There are certain things that we, as readers, have grown to expect from poetry. For the most part, these things center on an unabashed honesty from the poet, a transformation of ourselves in light of their words, and most importantly a revelatory portrait of the world in which we live. It takes special writers to be able to reach into themselves, expose their inner being, and display it in text for the world to judge. Whenever a poet can tap into a universal stream of consciousness and reveal things about reality that connect with their reader, it’s in our best interest to take notice. In her latest collection of poems, Learning By Rote, Martina Reisz Newberry accomplishes all of these things.
From the initial read, to a more careful examination of her verse, Newberry’s words continuously undressed my own personal dogmas and steadily draped them in a more brilliant and genuine perspective.

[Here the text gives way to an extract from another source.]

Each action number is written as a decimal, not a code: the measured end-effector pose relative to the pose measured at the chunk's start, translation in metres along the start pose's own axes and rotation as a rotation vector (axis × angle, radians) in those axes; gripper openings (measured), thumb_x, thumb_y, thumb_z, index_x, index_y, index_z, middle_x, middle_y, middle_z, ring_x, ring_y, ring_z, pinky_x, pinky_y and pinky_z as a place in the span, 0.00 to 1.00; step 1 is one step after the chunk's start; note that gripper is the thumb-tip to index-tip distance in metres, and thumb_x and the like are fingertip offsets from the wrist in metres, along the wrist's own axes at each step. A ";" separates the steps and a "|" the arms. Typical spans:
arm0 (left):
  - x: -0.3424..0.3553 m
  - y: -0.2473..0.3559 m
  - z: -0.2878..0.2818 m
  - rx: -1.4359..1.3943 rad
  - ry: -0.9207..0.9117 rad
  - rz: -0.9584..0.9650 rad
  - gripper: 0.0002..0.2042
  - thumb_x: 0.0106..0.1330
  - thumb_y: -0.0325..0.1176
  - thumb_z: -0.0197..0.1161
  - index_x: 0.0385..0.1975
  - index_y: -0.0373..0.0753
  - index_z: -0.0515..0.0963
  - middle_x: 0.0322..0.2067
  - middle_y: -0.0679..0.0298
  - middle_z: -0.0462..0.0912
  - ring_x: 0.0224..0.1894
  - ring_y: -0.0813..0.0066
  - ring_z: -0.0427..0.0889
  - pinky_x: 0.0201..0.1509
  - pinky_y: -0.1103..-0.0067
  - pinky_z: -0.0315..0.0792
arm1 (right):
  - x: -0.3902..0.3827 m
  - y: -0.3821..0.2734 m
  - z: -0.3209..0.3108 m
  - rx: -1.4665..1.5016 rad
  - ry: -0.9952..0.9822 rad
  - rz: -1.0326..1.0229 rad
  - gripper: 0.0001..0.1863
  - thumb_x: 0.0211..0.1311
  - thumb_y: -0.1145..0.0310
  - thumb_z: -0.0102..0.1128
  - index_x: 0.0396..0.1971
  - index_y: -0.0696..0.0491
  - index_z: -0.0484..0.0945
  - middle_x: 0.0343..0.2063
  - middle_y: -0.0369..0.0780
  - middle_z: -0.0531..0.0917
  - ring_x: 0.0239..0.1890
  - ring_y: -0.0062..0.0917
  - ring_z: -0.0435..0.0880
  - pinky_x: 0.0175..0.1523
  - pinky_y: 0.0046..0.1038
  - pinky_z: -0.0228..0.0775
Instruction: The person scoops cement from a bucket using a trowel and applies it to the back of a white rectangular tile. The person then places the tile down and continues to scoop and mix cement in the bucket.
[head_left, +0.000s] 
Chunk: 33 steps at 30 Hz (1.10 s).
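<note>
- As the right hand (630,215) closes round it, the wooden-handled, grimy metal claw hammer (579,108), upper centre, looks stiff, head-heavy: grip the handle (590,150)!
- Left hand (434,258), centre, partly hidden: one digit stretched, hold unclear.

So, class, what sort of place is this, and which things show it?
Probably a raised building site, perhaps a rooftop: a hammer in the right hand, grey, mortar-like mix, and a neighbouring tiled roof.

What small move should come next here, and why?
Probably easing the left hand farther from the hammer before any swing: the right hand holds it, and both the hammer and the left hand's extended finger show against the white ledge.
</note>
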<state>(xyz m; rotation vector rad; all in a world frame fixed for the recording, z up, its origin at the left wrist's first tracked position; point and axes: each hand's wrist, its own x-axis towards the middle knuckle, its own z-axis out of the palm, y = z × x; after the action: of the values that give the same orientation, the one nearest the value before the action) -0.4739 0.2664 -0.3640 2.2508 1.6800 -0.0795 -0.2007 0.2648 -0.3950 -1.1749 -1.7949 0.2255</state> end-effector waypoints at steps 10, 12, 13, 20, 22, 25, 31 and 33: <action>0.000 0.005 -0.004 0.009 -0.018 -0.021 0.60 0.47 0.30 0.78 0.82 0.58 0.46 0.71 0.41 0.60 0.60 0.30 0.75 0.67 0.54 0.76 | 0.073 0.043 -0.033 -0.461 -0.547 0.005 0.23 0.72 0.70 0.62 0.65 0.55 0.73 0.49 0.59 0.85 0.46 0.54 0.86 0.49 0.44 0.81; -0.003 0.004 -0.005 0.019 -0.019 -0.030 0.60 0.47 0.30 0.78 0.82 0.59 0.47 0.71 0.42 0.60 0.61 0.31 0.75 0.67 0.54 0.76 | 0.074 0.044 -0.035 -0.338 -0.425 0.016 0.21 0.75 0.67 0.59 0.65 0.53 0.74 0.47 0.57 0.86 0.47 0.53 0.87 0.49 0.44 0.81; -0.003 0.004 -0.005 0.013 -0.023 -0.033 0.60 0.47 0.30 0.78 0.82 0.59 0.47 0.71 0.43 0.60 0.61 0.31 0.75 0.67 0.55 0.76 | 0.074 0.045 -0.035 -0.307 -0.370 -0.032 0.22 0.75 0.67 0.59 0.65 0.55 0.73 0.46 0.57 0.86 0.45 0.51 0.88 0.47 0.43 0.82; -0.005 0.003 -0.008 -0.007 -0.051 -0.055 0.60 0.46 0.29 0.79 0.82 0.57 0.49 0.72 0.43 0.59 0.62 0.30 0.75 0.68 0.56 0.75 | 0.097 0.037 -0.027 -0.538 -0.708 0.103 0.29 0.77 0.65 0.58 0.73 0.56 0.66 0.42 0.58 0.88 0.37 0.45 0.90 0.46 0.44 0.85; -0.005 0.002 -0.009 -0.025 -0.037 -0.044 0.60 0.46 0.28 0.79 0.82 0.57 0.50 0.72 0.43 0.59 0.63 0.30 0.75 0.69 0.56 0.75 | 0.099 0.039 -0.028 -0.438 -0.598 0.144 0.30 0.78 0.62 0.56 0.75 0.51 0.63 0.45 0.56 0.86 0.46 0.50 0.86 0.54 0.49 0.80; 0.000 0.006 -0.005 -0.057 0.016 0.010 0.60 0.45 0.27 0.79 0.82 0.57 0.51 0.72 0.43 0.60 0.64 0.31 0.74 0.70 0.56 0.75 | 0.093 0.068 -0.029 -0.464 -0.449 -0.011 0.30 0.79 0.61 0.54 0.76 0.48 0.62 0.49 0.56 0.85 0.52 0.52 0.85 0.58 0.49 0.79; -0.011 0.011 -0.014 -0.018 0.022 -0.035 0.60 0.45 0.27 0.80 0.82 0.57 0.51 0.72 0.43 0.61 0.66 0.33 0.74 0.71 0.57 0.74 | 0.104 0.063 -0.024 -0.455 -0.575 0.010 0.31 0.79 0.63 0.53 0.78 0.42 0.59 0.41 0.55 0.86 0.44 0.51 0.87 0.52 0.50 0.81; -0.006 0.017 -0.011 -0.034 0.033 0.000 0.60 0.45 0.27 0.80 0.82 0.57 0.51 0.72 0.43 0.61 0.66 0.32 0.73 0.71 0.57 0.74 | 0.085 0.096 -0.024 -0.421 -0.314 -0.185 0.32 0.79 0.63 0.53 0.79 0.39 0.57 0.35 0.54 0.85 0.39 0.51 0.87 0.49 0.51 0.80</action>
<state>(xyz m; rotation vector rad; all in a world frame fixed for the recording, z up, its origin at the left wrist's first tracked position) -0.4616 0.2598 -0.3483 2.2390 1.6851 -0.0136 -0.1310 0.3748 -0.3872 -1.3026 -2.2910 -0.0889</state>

Much like Dante’s Virgil, Newberry becomes a personal, poetic guide, and allows her voice to lead the reader through the various realms of consciousness towards a purer state of being at the end. With each turn of the page, her poems seem to touch on another layer of life and ultimately force the reader to examine themselves through a lens different from their own. She embraces the unknown and carefully asserts an interpretation of her own life experiences in a way that makes you reflect on your own.
“What I thought was eternal
was just this particular moment
staring off in another direction.”
– Today (p. 67)
It is the subtle beauty of her words that causes a stirring. She speaks both humbly and authoritatively about what she sees, and allows us to accompany her in the transformation of our personal psyches. With these poems we find that it is okay to question ourselves. In fact, it is the questioning and prodding that burns the chaff, revealing what lies beneath. Newberry lays her struggles out before us, and meets us on a plane where we all lie exposed – our true selves. In her poems, the whole of human reality is recognized, both vice and virtue, and society is placed down for judgment and repaired in the eyes of the reader.

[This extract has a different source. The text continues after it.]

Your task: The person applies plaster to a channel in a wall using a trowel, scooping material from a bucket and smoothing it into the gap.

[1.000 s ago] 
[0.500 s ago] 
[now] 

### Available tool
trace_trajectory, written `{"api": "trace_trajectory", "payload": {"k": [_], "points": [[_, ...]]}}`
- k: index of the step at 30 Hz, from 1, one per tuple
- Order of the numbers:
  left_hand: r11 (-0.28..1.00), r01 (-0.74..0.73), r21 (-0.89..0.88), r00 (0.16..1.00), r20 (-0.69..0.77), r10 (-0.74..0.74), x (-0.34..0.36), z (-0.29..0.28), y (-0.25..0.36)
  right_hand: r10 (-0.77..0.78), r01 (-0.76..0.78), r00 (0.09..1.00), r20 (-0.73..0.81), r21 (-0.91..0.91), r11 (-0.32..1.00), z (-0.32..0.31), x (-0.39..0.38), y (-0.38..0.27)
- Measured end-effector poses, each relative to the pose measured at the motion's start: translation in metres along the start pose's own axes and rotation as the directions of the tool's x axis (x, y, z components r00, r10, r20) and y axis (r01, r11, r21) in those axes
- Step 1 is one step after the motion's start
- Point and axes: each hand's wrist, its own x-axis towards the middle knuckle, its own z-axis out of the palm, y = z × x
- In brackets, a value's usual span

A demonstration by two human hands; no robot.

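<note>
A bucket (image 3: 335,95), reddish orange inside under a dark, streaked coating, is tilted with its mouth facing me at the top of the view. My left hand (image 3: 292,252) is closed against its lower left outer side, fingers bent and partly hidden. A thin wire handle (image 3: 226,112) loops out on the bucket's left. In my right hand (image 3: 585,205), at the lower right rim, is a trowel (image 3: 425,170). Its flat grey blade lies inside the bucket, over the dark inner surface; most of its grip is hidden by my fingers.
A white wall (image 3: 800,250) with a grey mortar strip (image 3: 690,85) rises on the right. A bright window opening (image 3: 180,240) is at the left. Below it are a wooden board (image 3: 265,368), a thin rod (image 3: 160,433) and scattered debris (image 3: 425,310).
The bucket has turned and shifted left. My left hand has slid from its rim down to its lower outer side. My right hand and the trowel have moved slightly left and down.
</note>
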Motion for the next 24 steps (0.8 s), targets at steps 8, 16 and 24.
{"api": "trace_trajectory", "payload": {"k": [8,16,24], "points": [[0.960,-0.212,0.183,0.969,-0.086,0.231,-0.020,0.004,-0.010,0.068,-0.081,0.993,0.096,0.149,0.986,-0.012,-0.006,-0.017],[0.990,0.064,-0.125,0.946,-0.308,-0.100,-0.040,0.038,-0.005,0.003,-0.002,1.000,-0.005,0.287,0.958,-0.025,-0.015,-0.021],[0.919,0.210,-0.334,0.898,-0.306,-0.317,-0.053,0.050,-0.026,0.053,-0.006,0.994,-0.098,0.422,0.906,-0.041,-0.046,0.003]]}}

Newberry uses a genuine language, the purpose of which is to expose myths, false idols, and futile lives, and points it directly at the misguided placement of importance in our culture. She uses lines such as: “Politics is a meaningless famine; it gives us / the necessary vocabulary to discuss our new myths,” and “Nothing says “I love you” / like digital letters on a trendy Iphone. / Nothing says, “I’m lonely” / like a computer screen.” She quickly asserts herself as an American prophet, and opens our eyes to the pending destruction our habits provide. However, unlike the judgmental prophet, she let’s us know that we are in it together. “But, through our mutual / drug-induced sanity / we might hold hands, / compare notes, / and leap tall buildings / in a single bound” (In The Night Kitchen).

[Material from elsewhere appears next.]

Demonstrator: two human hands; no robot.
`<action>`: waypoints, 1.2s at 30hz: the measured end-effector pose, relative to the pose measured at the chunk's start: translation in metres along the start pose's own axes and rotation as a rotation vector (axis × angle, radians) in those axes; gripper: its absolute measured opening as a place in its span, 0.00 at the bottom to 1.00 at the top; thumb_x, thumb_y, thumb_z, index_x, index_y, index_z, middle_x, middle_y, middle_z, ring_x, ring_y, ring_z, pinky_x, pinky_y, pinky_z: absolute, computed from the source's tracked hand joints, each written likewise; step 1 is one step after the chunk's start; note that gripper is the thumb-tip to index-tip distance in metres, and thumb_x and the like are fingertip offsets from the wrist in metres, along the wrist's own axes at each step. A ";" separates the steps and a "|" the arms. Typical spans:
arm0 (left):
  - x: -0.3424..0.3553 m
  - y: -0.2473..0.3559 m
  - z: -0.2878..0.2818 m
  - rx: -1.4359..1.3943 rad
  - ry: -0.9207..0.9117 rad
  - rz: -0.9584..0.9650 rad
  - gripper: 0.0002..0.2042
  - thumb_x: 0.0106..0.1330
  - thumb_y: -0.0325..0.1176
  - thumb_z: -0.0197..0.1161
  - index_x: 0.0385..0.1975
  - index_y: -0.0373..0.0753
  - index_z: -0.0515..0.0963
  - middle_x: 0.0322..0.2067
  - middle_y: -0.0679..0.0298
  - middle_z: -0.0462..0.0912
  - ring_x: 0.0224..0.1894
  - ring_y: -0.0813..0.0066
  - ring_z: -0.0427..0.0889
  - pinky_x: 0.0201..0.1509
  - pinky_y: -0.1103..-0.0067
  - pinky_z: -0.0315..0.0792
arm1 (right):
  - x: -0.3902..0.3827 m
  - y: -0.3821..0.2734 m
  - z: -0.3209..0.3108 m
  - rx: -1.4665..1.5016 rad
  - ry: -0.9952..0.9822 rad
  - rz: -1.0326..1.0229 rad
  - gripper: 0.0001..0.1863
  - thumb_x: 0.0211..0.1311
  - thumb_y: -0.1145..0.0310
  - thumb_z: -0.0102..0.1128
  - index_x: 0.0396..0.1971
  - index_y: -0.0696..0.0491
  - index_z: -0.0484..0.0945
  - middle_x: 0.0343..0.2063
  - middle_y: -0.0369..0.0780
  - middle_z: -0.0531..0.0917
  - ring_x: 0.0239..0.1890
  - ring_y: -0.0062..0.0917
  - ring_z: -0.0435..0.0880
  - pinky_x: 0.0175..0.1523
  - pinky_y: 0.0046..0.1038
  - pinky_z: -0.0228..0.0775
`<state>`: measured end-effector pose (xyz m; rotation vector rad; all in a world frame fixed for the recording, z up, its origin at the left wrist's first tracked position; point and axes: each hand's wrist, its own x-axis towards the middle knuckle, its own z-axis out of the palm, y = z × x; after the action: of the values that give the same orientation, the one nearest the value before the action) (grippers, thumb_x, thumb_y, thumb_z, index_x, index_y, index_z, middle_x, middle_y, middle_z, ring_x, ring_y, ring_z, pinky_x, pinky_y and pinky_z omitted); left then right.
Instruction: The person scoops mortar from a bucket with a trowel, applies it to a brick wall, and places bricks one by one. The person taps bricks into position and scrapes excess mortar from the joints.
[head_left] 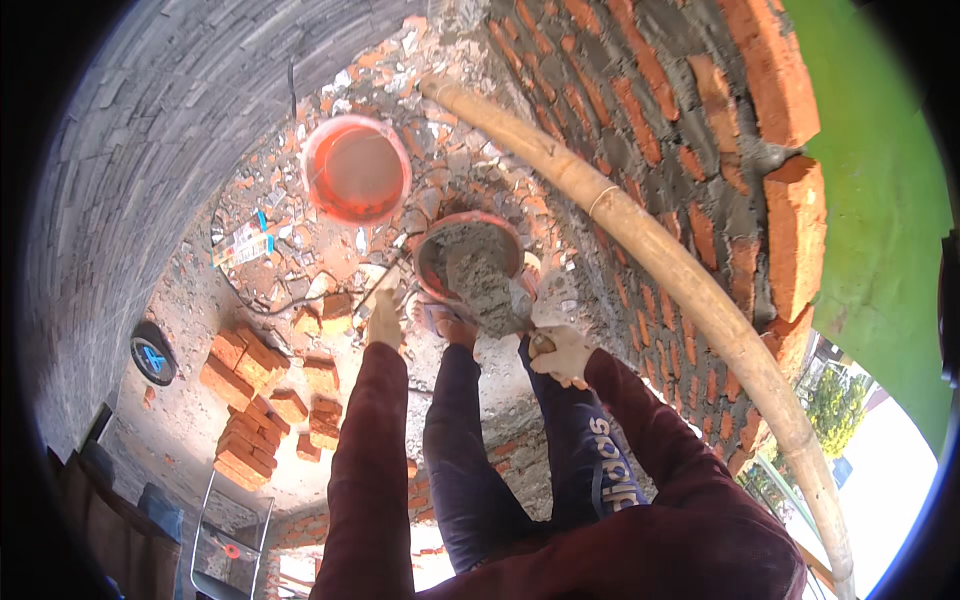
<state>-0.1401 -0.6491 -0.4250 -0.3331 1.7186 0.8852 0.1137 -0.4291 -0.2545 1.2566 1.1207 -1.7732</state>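
My right hand, in a pale glove, grips the handle of a trowel. A heap of wet grey mortar lies on its blade, over the near rim of a mortar bucket. More grey mortar is inside that bucket. Left of the bucket, my left hand is stretched forward above the ground, its fingers extended and with nothing visible in them. A dark thin cable or rod passes by its fingertips.
An orange bucket of cloudy liquid stands beyond on rubble. A bamboo pole slants across the brick wall on my right. Stacked bricks lie at left, near a round black object and a metal-framed chair.
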 end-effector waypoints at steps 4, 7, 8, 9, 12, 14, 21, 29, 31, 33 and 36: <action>-0.091 -0.028 -0.062 0.040 -0.038 -0.048 0.37 0.74 0.63 0.43 0.60 0.30 0.73 0.42 0.56 0.84 0.41 0.68 0.81 0.48 0.72 0.75 | -0.167 -0.067 0.019 0.093 0.044 -0.073 0.12 0.53 0.70 0.66 0.34 0.59 0.76 0.14 0.36 0.75 0.13 0.23 0.74 0.16 0.28 0.66; -0.147 -0.015 -0.129 0.217 -0.031 -0.117 0.33 0.71 0.60 0.42 0.62 0.38 0.73 0.45 0.58 0.84 0.38 0.71 0.81 0.41 0.76 0.69 | -0.253 -0.097 0.007 0.208 0.132 -0.226 0.10 0.55 0.71 0.67 0.32 0.58 0.76 0.15 0.36 0.74 0.13 0.23 0.73 0.17 0.28 0.65; -0.177 -0.019 -0.150 0.187 0.027 -0.126 0.33 0.72 0.60 0.41 0.62 0.38 0.73 0.45 0.58 0.84 0.37 0.71 0.81 0.40 0.76 0.69 | -0.277 -0.118 0.003 0.233 0.170 -0.226 0.08 0.55 0.71 0.66 0.32 0.57 0.77 0.16 0.36 0.75 0.12 0.23 0.72 0.17 0.28 0.65; -0.199 -0.018 -0.165 0.148 0.081 -0.116 0.33 0.72 0.60 0.41 0.62 0.38 0.73 0.44 0.58 0.84 0.36 0.71 0.81 0.40 0.75 0.69 | -0.298 -0.142 -0.007 0.247 0.218 -0.240 0.07 0.56 0.72 0.65 0.31 0.56 0.77 0.17 0.37 0.76 0.12 0.23 0.70 0.17 0.29 0.65; -0.233 -0.040 -0.222 -0.031 0.129 -0.119 0.32 0.72 0.61 0.45 0.62 0.40 0.73 0.44 0.59 0.85 0.32 0.71 0.82 0.33 0.67 0.69 | -0.334 -0.192 -0.056 0.328 0.217 -0.416 0.05 0.56 0.74 0.64 0.30 0.56 0.76 0.17 0.35 0.74 0.13 0.21 0.72 0.16 0.28 0.65; -0.259 -0.050 -0.238 -0.118 0.190 -0.069 0.32 0.71 0.64 0.48 0.60 0.43 0.74 0.42 0.62 0.85 0.30 0.71 0.81 0.32 0.66 0.69 | -0.353 -0.230 -0.091 0.283 0.343 -0.489 0.08 0.58 0.76 0.64 0.26 0.55 0.72 0.17 0.35 0.72 0.12 0.20 0.71 0.14 0.29 0.67; -0.346 -0.097 -0.179 -0.359 0.358 -0.142 0.33 0.66 0.69 0.56 0.60 0.48 0.72 0.43 0.61 0.84 0.31 0.68 0.80 0.29 0.69 0.67 | -0.330 -0.342 -0.205 -0.419 1.105 -0.584 0.15 0.58 0.70 0.61 0.44 0.59 0.78 0.38 0.54 0.86 0.39 0.44 0.88 0.47 0.42 0.81; -0.352 -0.140 -0.085 -0.535 0.243 -0.018 0.34 0.68 0.64 0.57 0.63 0.43 0.70 0.50 0.55 0.81 0.42 0.63 0.81 0.45 0.65 0.77 | -0.295 -0.337 -0.218 -0.730 1.379 -0.532 0.21 0.64 0.66 0.57 0.54 0.58 0.68 0.47 0.56 0.82 0.48 0.49 0.85 0.51 0.46 0.78; -0.344 -0.129 -0.064 -0.557 0.234 -0.018 0.34 0.68 0.64 0.58 0.63 0.42 0.70 0.49 0.53 0.80 0.42 0.62 0.80 0.45 0.64 0.78 | -0.316 -0.320 -0.222 -0.795 1.330 -0.497 0.22 0.65 0.63 0.57 0.54 0.58 0.68 0.48 0.55 0.82 0.49 0.49 0.85 0.52 0.46 0.78; -0.339 -0.128 -0.052 -0.564 0.248 -0.027 0.34 0.69 0.63 0.57 0.63 0.42 0.70 0.49 0.53 0.80 0.42 0.62 0.80 0.44 0.64 0.79 | -0.326 -0.321 -0.225 -0.870 1.240 -0.397 0.24 0.65 0.61 0.58 0.55 0.58 0.67 0.50 0.55 0.81 0.52 0.47 0.84 0.54 0.45 0.78; -0.319 -0.124 -0.058 -0.590 0.250 -0.017 0.33 0.69 0.62 0.57 0.64 0.42 0.70 0.49 0.52 0.80 0.41 0.62 0.80 0.44 0.63 0.79 | -0.312 -0.345 -0.232 -0.983 1.170 -0.513 0.23 0.65 0.59 0.56 0.53 0.59 0.70 0.47 0.57 0.82 0.49 0.50 0.85 0.52 0.47 0.77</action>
<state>0.0050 -0.8418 -0.1750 -0.8789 1.6418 1.3780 -0.0122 -0.0644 0.0936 1.3343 2.6771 -0.3250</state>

One of the most stunning parts of the collection is the second section, a series of six poems based on photographs from a book of photojournalism entitled “Eyewitness.” In this section, Newberry further displays her brilliant ability to stream past the outer layers of the person, and cut straight to their core. In the first poem, she writes of soldiers and states, “They’re not thinking of Sherman or / his damned march. They are tired, thinking ‘home, bread, strew.’” In our society where we tend to see a larger picture of events, but Newberry recognizes the great humanism of our generation. She extorts our inept violence, and places our idols on the stand for their corruption. Newberry’s heart is with the people, her love is with the individual, and her life is mixed together with us all in a beautiful tale of existence.
In this collection, Newberry delivers on the books namesake: Learning by Rote. She provides the ability for growth through repetition, the exposure of our spirits in our weeping, and compiles this transformation with the sweet music of humanity. She bids us to follow closely at her hip, and to know ourselves better than when we began. Finally, when the journey appears closed, she repeats: “Every thing we know, / we’ve already said. / Our only hope is / to un-know it and begin again – / maybe a little quieter this time.”